BEGIN
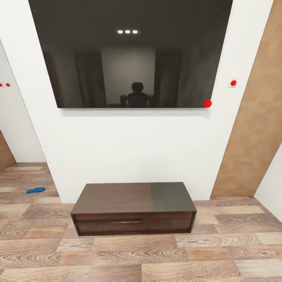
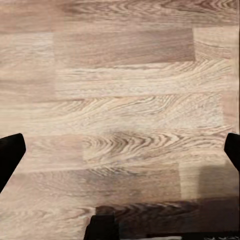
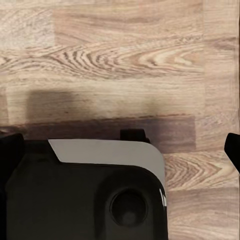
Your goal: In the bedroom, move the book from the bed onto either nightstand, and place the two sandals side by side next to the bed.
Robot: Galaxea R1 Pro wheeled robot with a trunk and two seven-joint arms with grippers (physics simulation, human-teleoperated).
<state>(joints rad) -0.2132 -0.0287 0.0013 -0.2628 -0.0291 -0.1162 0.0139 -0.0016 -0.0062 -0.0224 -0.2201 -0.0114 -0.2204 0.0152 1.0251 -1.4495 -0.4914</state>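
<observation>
Against the white wall, closed TV cabinet (image 1: 133,207), blue sandal (image 1: 35,190) leftward, both tools wide apart, empty.

Wall-mounted screen (image 1: 131,53) above a low cabinet (image 1: 134,207) standing on the plank floor (image 1: 219,254) against the wall (image 1: 129,149); one sandal (image 1: 35,190) lies on the floor far left, beyond the wall's corner.
</observation>
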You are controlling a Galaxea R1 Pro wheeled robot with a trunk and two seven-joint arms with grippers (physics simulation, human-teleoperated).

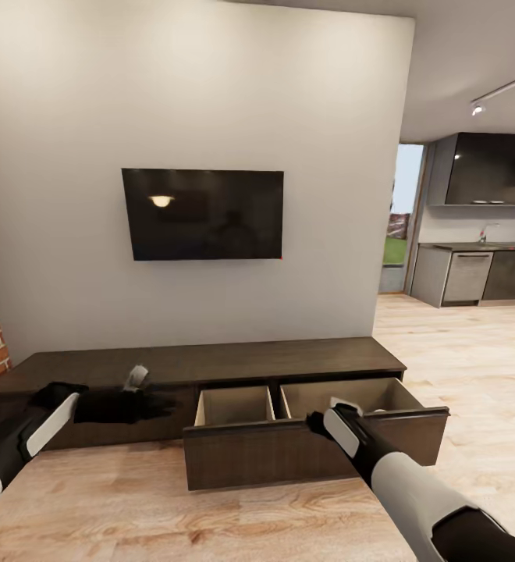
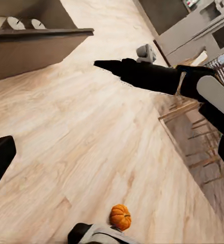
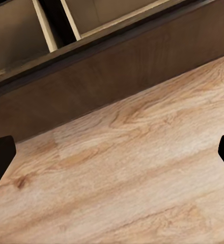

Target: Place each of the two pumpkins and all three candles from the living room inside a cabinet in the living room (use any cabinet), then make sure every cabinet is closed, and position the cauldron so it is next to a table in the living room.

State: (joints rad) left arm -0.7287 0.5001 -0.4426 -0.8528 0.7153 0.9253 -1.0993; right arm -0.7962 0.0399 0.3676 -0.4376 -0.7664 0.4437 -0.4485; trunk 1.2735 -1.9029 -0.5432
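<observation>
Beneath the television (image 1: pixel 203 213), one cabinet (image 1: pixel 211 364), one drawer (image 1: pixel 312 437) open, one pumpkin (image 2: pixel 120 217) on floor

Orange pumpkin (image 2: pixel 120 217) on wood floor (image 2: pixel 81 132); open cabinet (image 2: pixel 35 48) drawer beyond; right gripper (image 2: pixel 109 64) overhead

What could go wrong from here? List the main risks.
1. The cabinet's right-hand drawer is pulled out with empty compartments, and the right gripper hangs at its front edge; a careless sweep could knock the drawer.
2. A pumpkin lies on the floor close to the robot, so driving forward might nudge it away.
3. Neither gripper holds anything; the left gripper would need a fresh approach.
</observation>
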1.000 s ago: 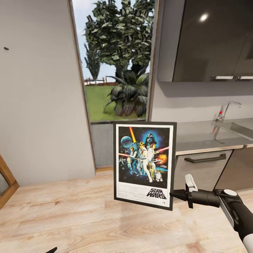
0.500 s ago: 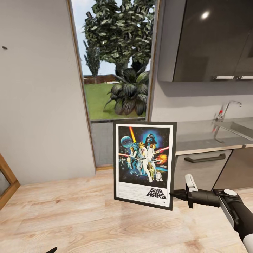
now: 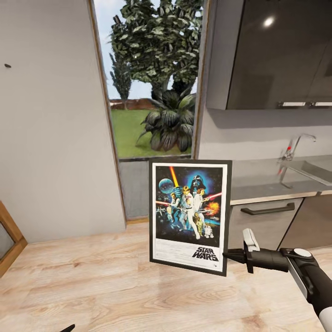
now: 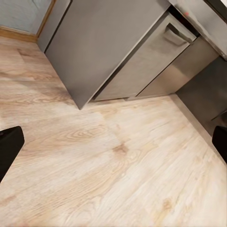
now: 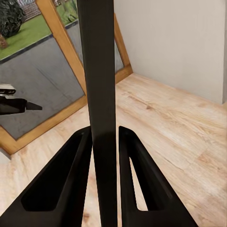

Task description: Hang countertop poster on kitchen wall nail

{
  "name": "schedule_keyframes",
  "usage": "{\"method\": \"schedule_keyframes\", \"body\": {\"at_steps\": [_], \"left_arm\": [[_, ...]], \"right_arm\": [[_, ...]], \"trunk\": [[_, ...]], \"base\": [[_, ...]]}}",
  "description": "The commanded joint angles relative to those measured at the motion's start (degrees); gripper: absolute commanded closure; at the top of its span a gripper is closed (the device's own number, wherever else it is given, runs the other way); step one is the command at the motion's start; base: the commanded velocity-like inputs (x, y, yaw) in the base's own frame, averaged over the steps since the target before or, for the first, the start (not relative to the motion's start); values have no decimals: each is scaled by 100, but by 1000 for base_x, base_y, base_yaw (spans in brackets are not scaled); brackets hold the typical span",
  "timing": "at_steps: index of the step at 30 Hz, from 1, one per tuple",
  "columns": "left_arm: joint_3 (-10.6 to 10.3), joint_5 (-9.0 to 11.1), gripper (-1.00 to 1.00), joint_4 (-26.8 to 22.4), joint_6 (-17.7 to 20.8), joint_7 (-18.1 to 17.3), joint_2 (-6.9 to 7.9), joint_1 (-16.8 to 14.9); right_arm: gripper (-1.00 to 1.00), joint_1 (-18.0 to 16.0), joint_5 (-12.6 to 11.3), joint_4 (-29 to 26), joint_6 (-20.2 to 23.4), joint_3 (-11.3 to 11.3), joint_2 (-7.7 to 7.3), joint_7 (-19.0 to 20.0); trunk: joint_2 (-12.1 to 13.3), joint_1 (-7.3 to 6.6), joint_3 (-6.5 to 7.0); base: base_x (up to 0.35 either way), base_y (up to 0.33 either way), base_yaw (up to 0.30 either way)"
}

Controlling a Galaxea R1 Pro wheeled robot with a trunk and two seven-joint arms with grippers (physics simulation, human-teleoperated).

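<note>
The black-framed Star Wars poster (image 3: 190,216) hangs upright in mid-air above the wooden floor, its picture facing me. My right gripper (image 3: 226,254) is shut on the frame's lower right edge. In the right wrist view the frame edge (image 5: 97,85) runs as a dark bar between the two fingers (image 5: 61,189). A small dark nail (image 3: 8,66) sits high on the grey wall at the far left. The grey kitchen countertop (image 3: 263,180) lies to the right behind the poster. My left gripper (image 4: 113,146) is open over bare floor, its fingertips (image 4: 9,146) far apart.
A tall window (image 3: 152,78) with trees outside stands behind the poster. Dark wall cabinets (image 3: 276,50) hang over the countertop, with a chrome tap (image 3: 295,145) and sink (image 3: 316,169) at the right. Drawer fronts (image 3: 267,216) are below. A wood-framed panel (image 3: 9,240) stands at the far left.
The background has shifted slightly, so the camera has moved a little. The poster and the right gripper hold the same place in the view.
</note>
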Motion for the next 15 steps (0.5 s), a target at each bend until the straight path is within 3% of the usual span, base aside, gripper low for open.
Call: {"method": "schedule_keyframes", "body": {"at_steps": [1,15], "left_arm": [[-25,30,-100,3,-38,-13,1,-5],[-25,30,-100,2,-38,-13,1,-5]], "right_arm": [[100,-4,-17,1,76,-1,-1,31],[100,-4,-20,3,77,0,2,31]], "trunk": [[35,-22,10],[597,-329,262]], "base": [[0,0,0],[0,0,0]]}}
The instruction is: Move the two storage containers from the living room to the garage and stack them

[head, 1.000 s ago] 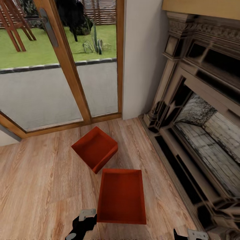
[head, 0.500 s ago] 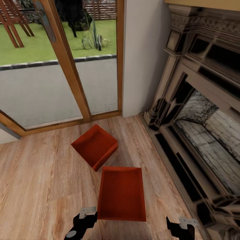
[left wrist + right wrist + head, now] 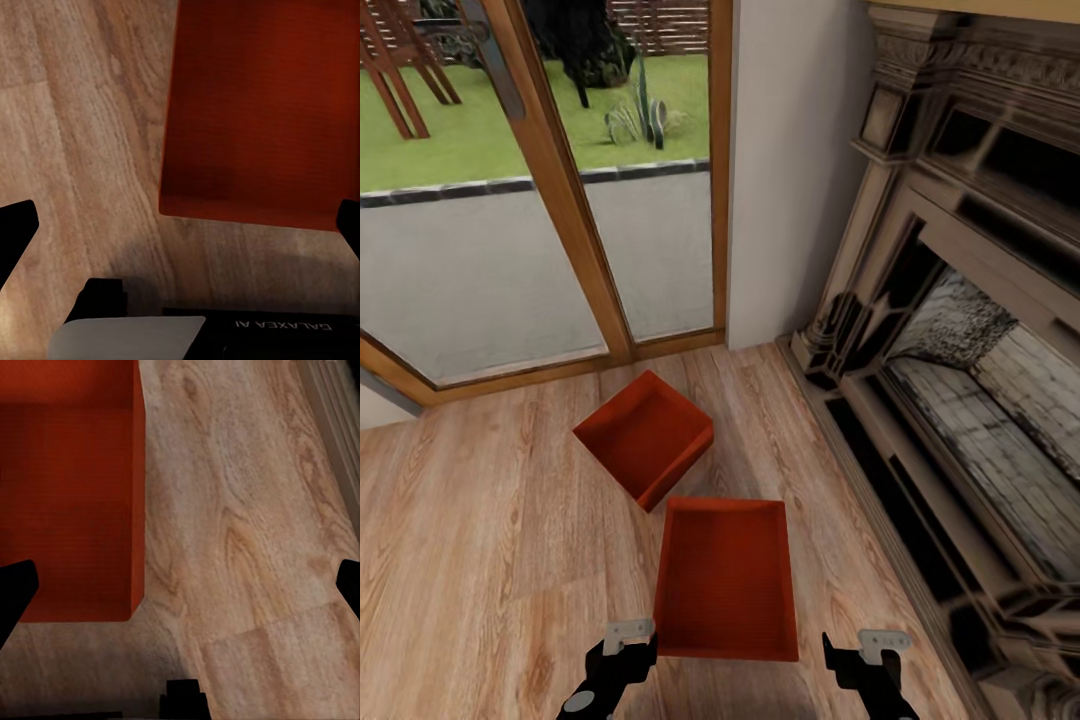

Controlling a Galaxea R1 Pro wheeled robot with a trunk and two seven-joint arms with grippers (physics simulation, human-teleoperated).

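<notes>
Two rust-red storage containers lie open side up on the living room's wood-plank floor. The near container (image 3: 727,580) lies straight ahead of me, and the far container (image 3: 645,438) is turned diagonally just beyond its far left corner. My left gripper (image 3: 622,655) hovers at the near container's front left corner, and my right gripper (image 3: 858,655) hovers off its front right corner. The left wrist view has the near container (image 3: 259,112) ahead of the open left gripper (image 3: 180,229). In the right wrist view the same container (image 3: 67,487) lies beside the open right gripper (image 3: 180,589). Neither gripper holds anything.
An ornate dark fireplace (image 3: 960,380) runs along the right side, close to the near container. Wood-framed glass doors (image 3: 560,200) and a white wall section (image 3: 790,170) close off the far side. Bare plank floor (image 3: 480,560) spreads to the left.
My right gripper has come up and leftward into view, closer to the near container's right front corner. The left gripper has barely shifted. Both containers lie as before.
</notes>
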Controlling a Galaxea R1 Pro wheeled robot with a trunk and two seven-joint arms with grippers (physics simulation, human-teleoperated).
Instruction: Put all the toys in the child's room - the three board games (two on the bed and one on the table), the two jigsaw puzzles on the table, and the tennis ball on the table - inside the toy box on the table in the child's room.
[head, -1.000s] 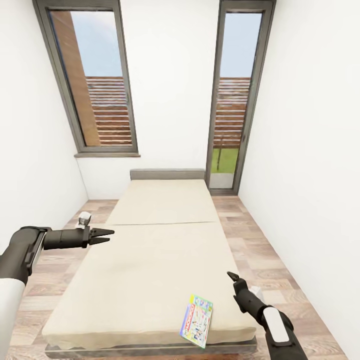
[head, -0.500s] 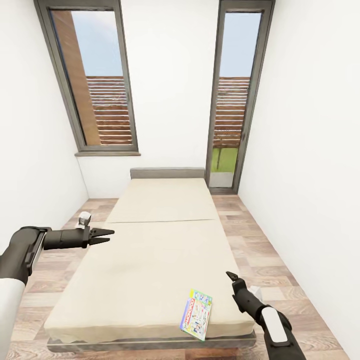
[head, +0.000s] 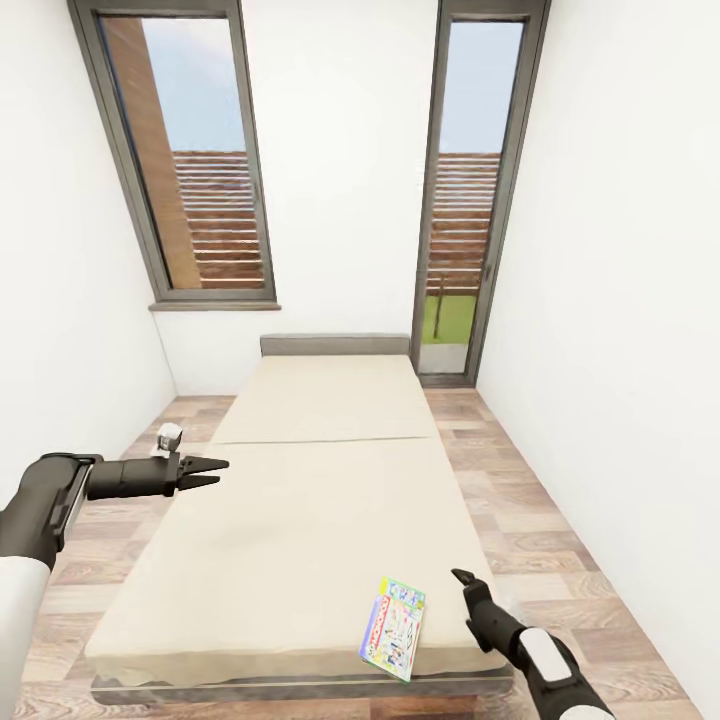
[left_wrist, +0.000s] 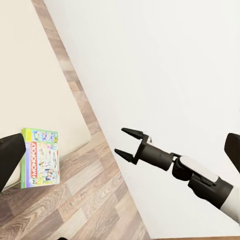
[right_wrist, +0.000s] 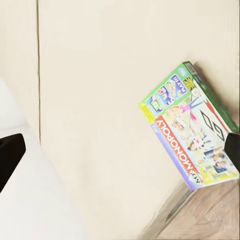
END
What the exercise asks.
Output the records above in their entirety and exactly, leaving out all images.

Exercise solution.
Your goal: In the bedroom, move the book from the bed onto either nightstand, and place the two sandals side by side next to the bed.
Robot: Galaxea R1 Pro wheeled robot with a trunk and two seven-joint arms with grippers (physics simulation, human-teleoperated).
<state>(joints rad) -0.2132 -0.0287 0.0013 -0.2628 -0.0291 -0.1162 0.0139 -0.0016 -0.0062 -0.0224 -0.2201 -0.0114 -0.2204 0.0152 1.0251 -1.4495 -0.4914</state>
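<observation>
Against the white wall, closed TV cabinet (image 1: 133,207), blue sandal (image 1: 35,190) leftward, both tools wide apart, empty.

Wall-mounted screen (image 1: 131,53) above a low cabinet (image 1: 134,207) standing on the plank floor (image 1: 219,254) against the wall (image 1: 129,149); one sandal (image 1: 35,190) lies on the floor far left, beyond the wall's corner.
</observation>
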You are controlling a Galaxea R1 Pro wheeled robot with a trunk and two seven-joint arms with grippers (physics simulation, human-teleoperated).


Target: Place each of the two pumpkins and all three candles from the living room inside a cabinet in the living room (use any cabinet), then make sure every cabinet is closed, and position the cauldron so it is next to a table in the living room.

State: (joints rad) left arm -0.7287 0.5001 -0.4426 -0.8528 0.7153 0.9253 -1.0993; right arm -0.7962 0.0399 0.3676 -0.4376 -0.7664 0.4437 -0.4485; trunk 1.2735 -1.9029 -0.5432
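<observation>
Beneath the television (image 1: pixel 203 213), one cabinet (image 1: pixel 211 364), one drawer (image 1: pixel 312 437) open, one pumpkin (image 2: pixel 120 217) on floor

Orange pumpkin (image 2: pixel 120 217) on wood floor (image 2: pixel 81 132); open cabinet (image 2: pixel 35 48) drawer beyond; right gripper (image 2: pixel 109 64) overhead

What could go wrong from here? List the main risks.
1. The cabinet's right-hand drawer is pulled out with empty compartments, and the right gripper hangs at its front edge; a careless sweep could knock the drawer.
2. A pumpkin lies on the floor close to the robot, so driving forward might nudge it away.
3. Neither gripper holds anything; the left gripper would need a fresh approach.
</observation>
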1.000 s ago: 
0.500 s ago: 
now: 
now: 
now: 

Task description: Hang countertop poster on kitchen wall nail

{
  "name": "schedule_keyframes",
  "usage": "{\"method\": \"schedule_keyframes\", \"body\": {\"at_steps\": [_], \"left_arm\": [[_, ...]], \"right_arm\": [[_, ...]], \"trunk\": [[_, ...]], \"base\": [[_, ...]]}}",
  "description": "The commanded joint angles relative to those measured at the motion's start (degrees); gripper: absolute commanded closure; at the top of its span a gripper is closed (the device's own number, wherever else it is given, runs the other way); step one is the command at the motion's start; base: the commanded velocity-like inputs (x, y, yaw) in the base's own frame, averaged over the steps since the target before or, for the first, the start (not relative to the motion's start); values have no decimals: each is scaled by 100, but by 1000 for base_x, base_y, base_yaw (spans in brackets are not scaled); brackets hold the typical span",
  "timing": "at_steps: index of the step at 30 Hz, from 1, one per tuple",
  "columns": "left_arm: joint_3 (-10.6 to 10.3), joint_5 (-9.0 to 11.1), gripper (-1.00 to 1.00), joint_4 (-26.8 to 22.4), joint_6 (-17.7 to 20.8), joint_7 (-18.1 to 17.3), joint_2 (-6.9 to 7.9), joint_1 (-16.8 to 14.9); right_arm: gripper (-1.00 to 1.00), joint_1 (-18.0 to 16.0), joint_5 (-12.6 to 11.3), joint_4 (-29 to 26), joint_6 (-20.2 to 23.4), joint_3 (-11.3 to 11.3), joint_2 (-7.7 to 7.3), joint_7 (-19.0 to 20.0); trunk: joint_2 (-12.1 to 13.3), joint_1 (-7.3 to 6.6), joint_3 (-6.5 to 7.0); base: base_x (up to 0.35 either way), base_y (up to 0.33 either way), base_yaw (up to 0.30 either way)"
}

Controlling a Galaxea R1 Pro wheeled robot with a trunk and two seven-joint arms with grippers (physics simulation, human-teleoperated).

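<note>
The black-framed Star Wars poster (image 3: 190,216) hangs upright in mid-air above the wooden floor, its picture facing me. My right gripper (image 3: 226,254) is shut on the frame's lower right edge. In the right wrist view the frame edge (image 5: 97,85) runs as a dark bar between the two fingers (image 5: 61,189). A small dark nail (image 3: 8,66) sits high on the grey wall at the far left. The grey kitchen countertop (image 3: 263,180) lies to the right behind the poster. My left gripper (image 4: 113,146) is open over bare floor, its fingertips (image 4: 9,146) far apart.
A tall window (image 3: 152,78) with trees outside stands behind the poster. Dark wall cabinets (image 3: 276,50) hang over the countertop, with a chrome tap (image 3: 295,145) and sink (image 3: 316,169) at the right. Drawer fronts (image 3: 267,216) are below. A wood-framed panel (image 3: 9,240) stands at the far left.
The background has shifted slightly, so the camera has moved a little. The poster and the right gripper hold the same place in the view.
</note>
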Motion for the next 15 steps (0.5 s), a target at each bend until the straight path is within 3% of the usual span, base aside, gripper low for open.
Call: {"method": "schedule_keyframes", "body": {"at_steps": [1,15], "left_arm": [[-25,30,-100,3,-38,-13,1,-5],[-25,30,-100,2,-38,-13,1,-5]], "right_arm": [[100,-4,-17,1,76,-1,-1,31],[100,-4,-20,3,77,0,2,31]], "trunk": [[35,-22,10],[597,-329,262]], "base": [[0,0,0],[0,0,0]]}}
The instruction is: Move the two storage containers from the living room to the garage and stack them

[head, 1.000 s ago] 
[head, 0.500 s ago] 
[left wrist + right wrist + head, now] 

Controlling a Galaxea R1 Pro wheeled robot with a trunk and two seven-joint arms with grippers (physics simulation, human-teleoperated).

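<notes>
Two rust-red storage containers lie open side up on the living room's wood-plank floor. The near container (image 3: 727,580) lies straight ahead of me, and the far container (image 3: 645,438) is turned diagonally just beyond its far left corner. My left gripper (image 3: 622,655) hovers at the near container's front left corner, and my right gripper (image 3: 858,655) hovers off its front right corner. The left wrist view has the near container (image 3: 259,112) ahead of the open left gripper (image 3: 180,229). In the right wrist view the same container (image 3: 67,487) lies beside the open right gripper (image 3: 180,589). Neither gripper holds anything.
An ornate dark fireplace (image 3: 960,380) runs along the right side, close to the near container. Wood-framed glass doors (image 3: 560,200) and a white wall section (image 3: 790,170) close off the far side. Bare plank floor (image 3: 480,560) spreads to the left.
My right gripper has come up and leftward into view, closer to the near container's right front corner. The left gripper has barely shifted. Both containers lie as before.
</notes>
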Controlling a Galaxea R1 Pro wheeled robot with a trunk and two seven-joint arms with grippers (physics simulation, human-teleoperated).
Instruction: Put all the toys in the child's room - the three board games (two on the bed and one on the table), the two jigsaw puzzles on the table, and the tennis ball on the table - inside the toy box on the table in the child's room.
[head, -1.000s] 
[head, -0.500s] 
[head, +0.000s] 
[left_wrist, +0.000s] 
[right_wrist, +0.000s] 

Nothing else is needed to complete the exercise.